Half the money I spend on advertising is wasted; the trouble is I don’t know which half.
Online Marketing: Data-driven Control of Advertising Banners
Through the Use of Predictive Customer Journey
An ever-increasing proportion of online advertising is played out via Real-Time Bidding (RTB). In RTB, advertising space on the Internet is automatically auctioned off within milliseconds while a user loads a page. An advertising strategy that treats all users equally is not very efficient and leads to wasted resources, since some users already have a very high affinity for buying while others have little interest in the services of the advertiser.
The goal is to display the right amount of advertising to the right users. Success is measured by the sales achieved and is reflected in the efficient and profit-maximizing use of the advertising budget.
The basis of each algorithm is the data: As with attribution, the data consist of customer journey information. This includes data about the customers’ movement on the website, from their first point of contact on the page to the completion of their order. Ideally, these data are supplemented by off-site contacts (contact points of the potential customer outside of the company’s own website, e.g. banner advertising that was not clicked on), shopping cart data, CRM data, and, if necessary, other external data.
The first step is to select the relevant characteristics. The amount of data is often huge and there is a lot of noise in the bits and bytes, meaning that the really relevant information is often scarce. Therefore, experience is required to extract the relevant information. Tracking artifacts also often falsify the data. These problems must be identified and resolved before the actual analysis begins.
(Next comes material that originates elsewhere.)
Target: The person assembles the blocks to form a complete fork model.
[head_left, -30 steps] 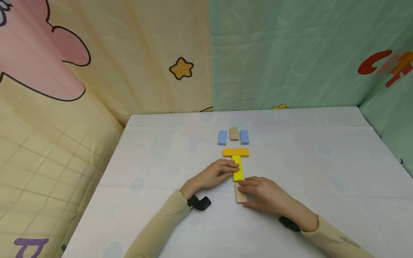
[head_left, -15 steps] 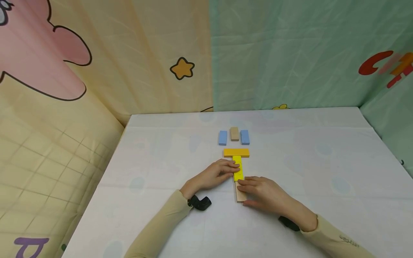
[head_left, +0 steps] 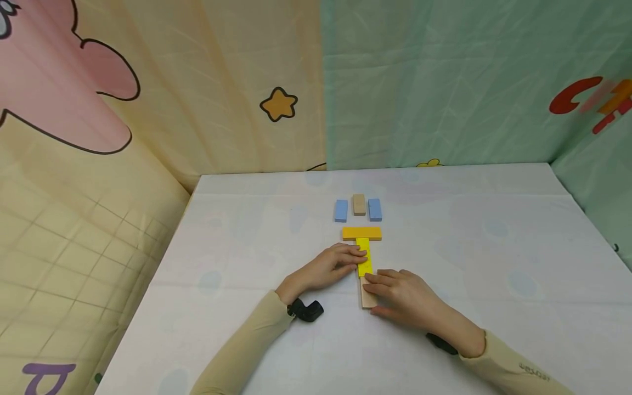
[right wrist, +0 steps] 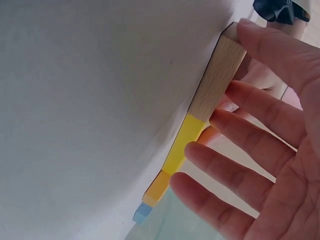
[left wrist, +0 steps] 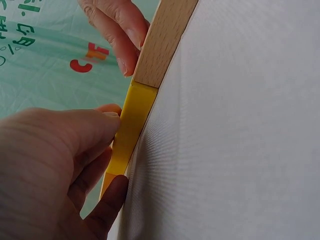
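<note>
Cream-and-green cartoon-print cloth (head_left: 276, 49) hangs behind the white-covered bench (head_left: 469, 236). So there's a bright yellow rectangular block (head_left: 366, 269) lying flat on it, left grip (head_left: 329, 269) relaxed, fingers just touching it. Right grip (head_left: 407, 296) is loose too, straightish fingers on the pale rectangular wooden block (head_left: 367, 299) butted against the yellow one's near end. Crosswise at its far end: an orange rectangular bar (head_left: 362, 233). Past that, two light-blue rectangular blocks (head_left: 340, 210) flank a small tan wooden block (head_left: 359, 205).

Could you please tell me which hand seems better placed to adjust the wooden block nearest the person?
Probably the right hand: its thumb is at the near end of that wooden block, fingertips beside it, while the left hand rests on the yellow block.
</note>
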`<state>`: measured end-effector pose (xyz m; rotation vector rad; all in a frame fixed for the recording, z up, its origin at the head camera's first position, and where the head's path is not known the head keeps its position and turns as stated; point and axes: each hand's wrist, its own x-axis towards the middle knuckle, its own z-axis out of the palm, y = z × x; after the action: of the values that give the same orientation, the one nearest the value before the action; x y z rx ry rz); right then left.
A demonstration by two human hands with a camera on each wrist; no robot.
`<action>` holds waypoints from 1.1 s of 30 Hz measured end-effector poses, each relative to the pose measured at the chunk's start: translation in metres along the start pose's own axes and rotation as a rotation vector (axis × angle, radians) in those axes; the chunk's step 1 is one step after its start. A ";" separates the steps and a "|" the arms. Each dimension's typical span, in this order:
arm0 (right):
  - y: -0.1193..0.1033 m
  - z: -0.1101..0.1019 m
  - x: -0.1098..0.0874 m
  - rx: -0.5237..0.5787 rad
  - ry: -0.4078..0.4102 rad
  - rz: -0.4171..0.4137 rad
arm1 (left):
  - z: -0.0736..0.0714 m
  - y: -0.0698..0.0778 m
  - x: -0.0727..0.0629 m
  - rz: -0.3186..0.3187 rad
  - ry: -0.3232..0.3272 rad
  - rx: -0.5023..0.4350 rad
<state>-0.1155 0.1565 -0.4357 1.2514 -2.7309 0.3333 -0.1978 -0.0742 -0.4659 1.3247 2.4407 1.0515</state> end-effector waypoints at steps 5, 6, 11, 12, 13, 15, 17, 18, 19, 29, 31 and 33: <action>0.001 -0.001 -0.001 0.011 -0.019 0.011 | -0.001 0.000 0.000 -0.003 -0.010 0.012; 0.001 -0.001 -0.001 0.017 -0.022 0.010 | -0.001 0.000 0.000 -0.005 -0.011 0.014; 0.006 -0.003 -0.002 0.048 -0.020 -0.024 | -0.002 0.001 -0.001 -0.031 -0.022 -0.010; 0.007 -0.003 -0.002 0.054 -0.018 -0.035 | -0.002 0.002 -0.001 -0.036 -0.025 -0.014; 0.009 -0.004 -0.002 0.060 -0.014 -0.045 | -0.002 0.002 -0.001 -0.042 -0.029 -0.017; 0.012 -0.004 -0.002 0.066 -0.008 -0.069 | -0.003 0.003 -0.002 -0.054 -0.041 -0.016; 0.013 -0.004 -0.002 0.070 -0.005 -0.084 | -0.003 0.005 -0.002 -0.064 -0.054 -0.006; 0.014 -0.004 -0.002 0.072 -0.007 -0.089 | -0.004 0.006 -0.002 -0.071 -0.063 0.003; 0.015 -0.004 -0.002 0.076 -0.009 -0.093 | -0.004 0.007 -0.002 -0.081 -0.072 0.011; 0.018 -0.009 0.000 0.065 -0.054 -0.090 | -0.005 0.017 -0.002 -0.115 -0.099 0.118; 0.019 -0.009 0.000 0.060 -0.046 -0.095 | -0.004 0.018 -0.003 -0.117 -0.097 0.132; 0.019 -0.009 0.000 0.057 -0.037 -0.101 | -0.004 0.018 -0.003 -0.117 -0.093 0.145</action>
<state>-0.1300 0.1707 -0.4294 1.4182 -2.6942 0.3831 -0.1853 -0.0720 -0.4518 1.2232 2.5306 0.7799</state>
The data are first divided into training and test datasets. The former is used to determine the relationship between the available metrics and the purchasing behavior (specifically, the probability that the customer will make a purchase within a certain time frame) of individual customers using statistical regression models.
The interdependencies are validated using the test data set, which aims to show how well the model performs with new data. This is done by comparing the purchase probabilities predicted on the test data set with the actual observed purchases of the test data set.
The performance of the model on new data (called “out-of-sample quality”) is then optimized.
In a final step, the purchase probabilities are divided into various segments: For example, into segments 1 (well below-average purchase probability) to 5 (well above-average purchase probability). The model is then ready for use.
INWT has developed an algorithm that determines the purchase probability for a specific internet user in real time, and then allows bids to be controlled. The PCJ-algorithm enables a differentiated advertising strategy according to the probability of purchase, which considerably increases the efficiency of advertising campaigns. The budget can be targeted where the advertising medium actually works and purchases occur, and losses due to too much or too little advertising are minimized.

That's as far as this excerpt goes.